======== Information provided

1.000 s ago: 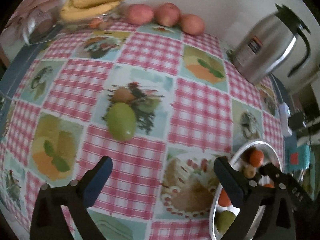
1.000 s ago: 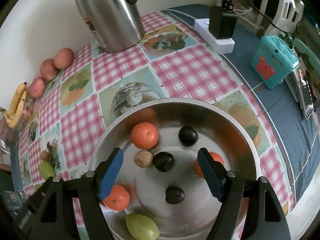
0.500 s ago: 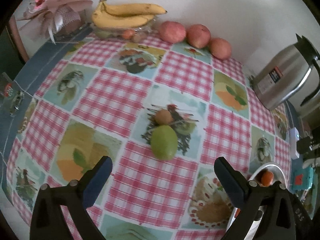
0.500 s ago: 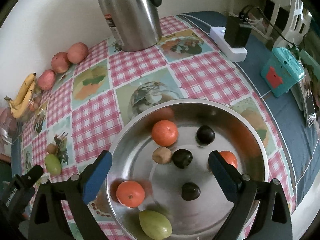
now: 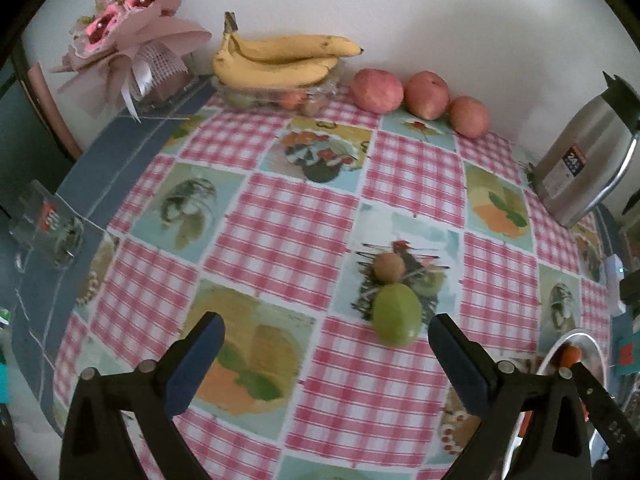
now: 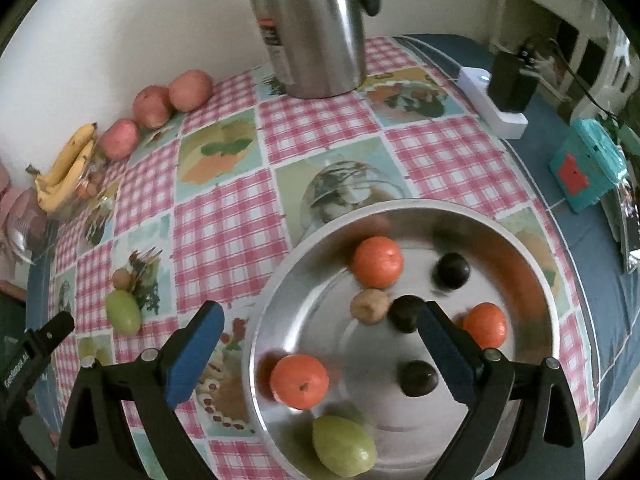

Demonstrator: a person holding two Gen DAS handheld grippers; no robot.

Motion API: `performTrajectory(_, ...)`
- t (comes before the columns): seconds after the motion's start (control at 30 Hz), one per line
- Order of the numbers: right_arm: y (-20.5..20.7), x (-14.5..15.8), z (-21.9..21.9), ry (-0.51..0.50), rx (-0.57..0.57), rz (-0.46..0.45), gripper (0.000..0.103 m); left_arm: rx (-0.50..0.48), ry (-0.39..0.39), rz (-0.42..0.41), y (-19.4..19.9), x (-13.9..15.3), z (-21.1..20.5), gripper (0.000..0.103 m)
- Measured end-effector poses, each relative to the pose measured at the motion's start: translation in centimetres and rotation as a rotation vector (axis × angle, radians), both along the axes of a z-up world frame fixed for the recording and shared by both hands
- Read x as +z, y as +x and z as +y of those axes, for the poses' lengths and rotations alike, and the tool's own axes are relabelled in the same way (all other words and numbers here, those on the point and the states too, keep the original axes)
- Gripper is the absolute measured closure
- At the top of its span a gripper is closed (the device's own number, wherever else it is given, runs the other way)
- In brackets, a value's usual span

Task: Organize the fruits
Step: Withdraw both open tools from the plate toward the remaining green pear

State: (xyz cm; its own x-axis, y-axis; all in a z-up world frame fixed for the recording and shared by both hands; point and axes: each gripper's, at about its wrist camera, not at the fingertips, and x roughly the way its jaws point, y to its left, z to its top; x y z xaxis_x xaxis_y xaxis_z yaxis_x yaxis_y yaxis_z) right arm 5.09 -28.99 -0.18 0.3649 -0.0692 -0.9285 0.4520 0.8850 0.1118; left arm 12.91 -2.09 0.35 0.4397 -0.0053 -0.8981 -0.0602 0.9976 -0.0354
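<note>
A green fruit (image 5: 397, 315) and a small brown fruit (image 5: 389, 267) lie together on the checked tablecloth, just ahead and right of centre of my open, empty left gripper (image 5: 326, 354). They also show in the right wrist view (image 6: 123, 311). My right gripper (image 6: 320, 342) is open and empty above the left rim of a steel bowl (image 6: 532, 248). The bowl holds three oranges (image 6: 377, 262), several dark fruits (image 6: 452, 271), a brown fruit (image 6: 369, 306) and a green fruit (image 6: 343, 445).
Bananas (image 5: 280, 62) on a clear dish and three red apples (image 5: 426, 95) line the back wall. A steel thermos jug (image 6: 316, 26) stands at the back. A bouquet (image 5: 128, 46), a power strip (image 6: 494, 110) and a teal box (image 6: 586, 164) lie off the cloth.
My left gripper has swung left, so the green fruit now sits right of centre. My right gripper has pulled back and left from over the bowl. Both stay open.
</note>
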Motion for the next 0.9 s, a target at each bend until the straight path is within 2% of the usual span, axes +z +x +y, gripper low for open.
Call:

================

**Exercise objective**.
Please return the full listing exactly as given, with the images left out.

**Task response**.
1.000 s ago: 
1.000 s ago: 
0.500 s ago: 
0.500 s ago: 
now: 
now: 

Demonstrator: a person holding two Gen DAS handheld grippers; no robot.

Motion API: `performTrajectory(_, ...)`
- t (comes before the columns): seconds after the motion's start (control at 30 Hz), one per line
- Order of the numbers: right_arm: y (-20.5..20.7), x (-14.5..15.8), z (-21.9..21.9), ry (-0.51..0.50), rx (-0.57..0.57), rz (-0.46..0.45), gripper (0.000..0.103 m); left_arm: rx (-0.50..0.48), ry (-0.39..0.39), rz (-0.42..0.41), y (-19.4..19.9), x (-13.9..15.3), z (-21.1..20.5), gripper (0.000..0.103 m)
- Measured end-effector poses, each relative to the pose measured at the motion's start: translation in centimetres and rotation as a rotation vector (axis × angle, radians), both along the axes of a z-up world frame fixed for the recording and shared by both hands
- Read x as +z, y as +x and z as +y of those axes, for the poses' lengths and rotations alike, and the tool's own axes are relabelled in the same way (all other words and numbers here, those on the point and the states too, keep the original axes)
- Gripper is the absolute measured closure
- At the top of its span a gripper is closed (the device's own number, wherever else it is given, runs the other way)
- In brackets, a value's usual span

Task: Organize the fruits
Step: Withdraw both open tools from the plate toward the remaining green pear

State: (xyz cm; its own x-axis, y-axis; all in a z-up world frame fixed for the recording and shared by both hands; point and axes: each gripper's, at about its wrist camera, not at the fingertips, and x roughly the way its jaws point, y to its left, z to its top; x y z xaxis_x xaxis_y xaxis_z yaxis_x yaxis_y yaxis_z) right arm 5.09 -28.99 -0.18 0.3649 -0.0692 -0.9285 0.4520 0.8850 0.1118; left arm 12.91 -2.09 0.35 0.4397 -0.0053 -0.8981 -0.0602 0.9976 -0.0354
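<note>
A green fruit (image 5: 397, 315) and a small brown fruit (image 5: 389, 267) lie together on the checked tablecloth, just ahead and right of centre of my open, empty left gripper (image 5: 326, 354). They also show in the right wrist view (image 6: 123, 311). My right gripper (image 6: 320, 342) is open and empty above the left rim of a steel bowl (image 6: 532, 248). The bowl holds three oranges (image 6: 377, 262), several dark fruits (image 6: 452, 271), a brown fruit (image 6: 369, 306) and a green fruit (image 6: 343, 445).
Bananas (image 5: 280, 62) on a clear dish and three red apples (image 5: 426, 95) line the back wall. A steel thermos jug (image 6: 316, 26) stands at the back. A bouquet (image 5: 128, 46), a power strip (image 6: 494, 110) and a teal box (image 6: 586, 164) lie off the cloth.
My left gripper has swung left, so the green fruit now sits right of centre. My right gripper has pulled back and left from over the bowl. Both stay open.
</note>
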Motion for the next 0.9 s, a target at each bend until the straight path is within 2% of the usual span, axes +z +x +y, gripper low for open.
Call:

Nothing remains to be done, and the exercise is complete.